The icons will speak during special functions that will be organised on these important dates in the state capital as well as in villages. Unicef has not finalised the date in which Deepika will be invited.

“As for now we have chosen Deepika Kumari, as she has won the hearts of the young generation with her success story. We are sure children will be elated when they interact with her. She will shed light on the benefits of hygiene, which is part of our daily lives,” Zachariah said.

He reasoned, “Celebrities act as catalysts in making any programme successful, as they remain embedded in the memory of people for years. Besides, nowadays youngsters religiously follow any advice by celebrities. So, we are hopeful that an young achiever like Deepika will be able to inspire hygiene practices among the children.”

Last year, a similar campaign was organised from October 15 till November 14.

Zachariah added: “This time, we look forward to make it more successful one with the convergence of the health, social welfare, HRD and drinking water and sanitation departments. We are positive that the various departments and celebrities will come together to make the campaign successful.”

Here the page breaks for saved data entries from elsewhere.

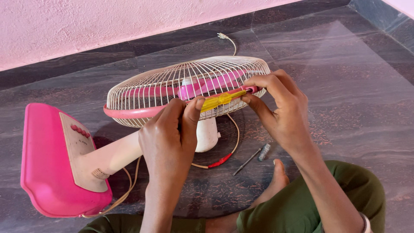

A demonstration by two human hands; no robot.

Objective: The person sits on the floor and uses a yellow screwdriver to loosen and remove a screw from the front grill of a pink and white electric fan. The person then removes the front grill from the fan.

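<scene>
The person sits on the dark stone floor (353, 99) with a pink table fan (142, 116) lying on its side in front of the knees, its pink base (47, 168) to the left and the cream wire guard (189, 84) turned upward. The left hand (170, 138) is closed around the yellow handle of a screwdriver (217, 100), with the thumb pressing on the end of it, and the tool lies almost flat along the pink rim band (133, 113) of the guard. The right hand (276, 108) pinches the far end of the tool together with the rim, fingers bent and close to the tip; I cannot see the tip itself. In my judgement the main danger is a slip: if the left hand pushes hard and the tip jumps off the rim, it may go into the fingers of the right hand. The fan rests only on its curved guard and neck, so it could also roll under the push. The thin wires may bend if the tool is used as a lever. A second, small screwdriver (252, 157) lies on the floor just beside the bare foot (276, 177), near the cord (233, 138), where a moving foot could kick it away.
</scene>
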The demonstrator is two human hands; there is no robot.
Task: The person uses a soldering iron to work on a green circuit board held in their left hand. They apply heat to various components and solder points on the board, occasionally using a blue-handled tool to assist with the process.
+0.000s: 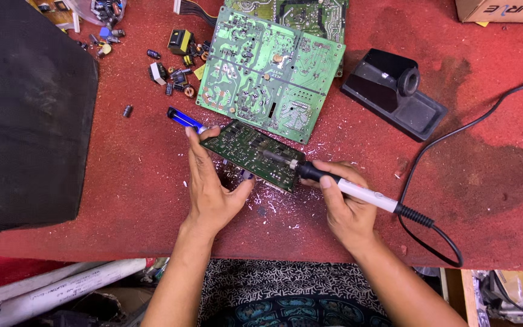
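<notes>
Circuit board (252, 155) sits tilted under my left hand (210, 188); my right fingers (334, 194) grip the soldering iron (358, 192), whose hot tip could burn my thumb if it slips.

A small circuit board (253, 155) sits between the hands on the table (485, 175), the left hand (212, 188) at its left edge, the right hand (347, 209) at its right holding a soldering iron (358, 192) laid across it. Beyond the hands lies a larger circuit board (269, 75); loose components (174, 69) lie beyond the left hand, an iron stand (393, 92) beyond the right.
</notes>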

After the campaign is over, Unicef will take feedback from school principals, who have been asked to write letters, and then identify areas that need to be closely monitored.

In villages, mukhiyas will also be a part of the drive during which soaps will be distributed to every school on a monthly basis. Besides, officials will speak on hygiene during the prabhat pheris or morning assembly at schools. Members of bal sansads or school cabinets will also be told to monitor whether their peers follow hygiene practices or not.